◆ WORK REQUEST:
With the first line as the start and the line containing "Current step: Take" as the end, write out every line of the records exactly.

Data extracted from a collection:
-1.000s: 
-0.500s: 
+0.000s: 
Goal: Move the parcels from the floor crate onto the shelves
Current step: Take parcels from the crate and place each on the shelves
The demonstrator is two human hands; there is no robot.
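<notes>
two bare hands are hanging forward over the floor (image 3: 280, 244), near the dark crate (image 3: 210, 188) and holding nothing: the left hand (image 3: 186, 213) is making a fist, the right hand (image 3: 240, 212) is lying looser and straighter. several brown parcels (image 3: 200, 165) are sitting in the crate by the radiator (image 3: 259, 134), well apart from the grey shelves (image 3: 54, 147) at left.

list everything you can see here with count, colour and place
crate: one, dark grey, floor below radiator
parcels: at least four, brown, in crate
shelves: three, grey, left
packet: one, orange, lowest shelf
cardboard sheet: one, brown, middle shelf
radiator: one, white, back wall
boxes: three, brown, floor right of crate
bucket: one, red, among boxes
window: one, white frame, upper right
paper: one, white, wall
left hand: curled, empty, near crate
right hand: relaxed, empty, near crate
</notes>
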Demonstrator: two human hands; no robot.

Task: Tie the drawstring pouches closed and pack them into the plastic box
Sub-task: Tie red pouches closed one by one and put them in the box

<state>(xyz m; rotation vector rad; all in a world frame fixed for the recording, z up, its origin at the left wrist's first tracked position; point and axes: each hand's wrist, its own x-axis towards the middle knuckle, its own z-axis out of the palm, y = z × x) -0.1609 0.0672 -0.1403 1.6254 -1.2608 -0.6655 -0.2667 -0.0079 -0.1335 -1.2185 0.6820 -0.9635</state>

◆ EXERCISE RESULT:
-1.000s: 
-0.500s: 
+0.000s: 
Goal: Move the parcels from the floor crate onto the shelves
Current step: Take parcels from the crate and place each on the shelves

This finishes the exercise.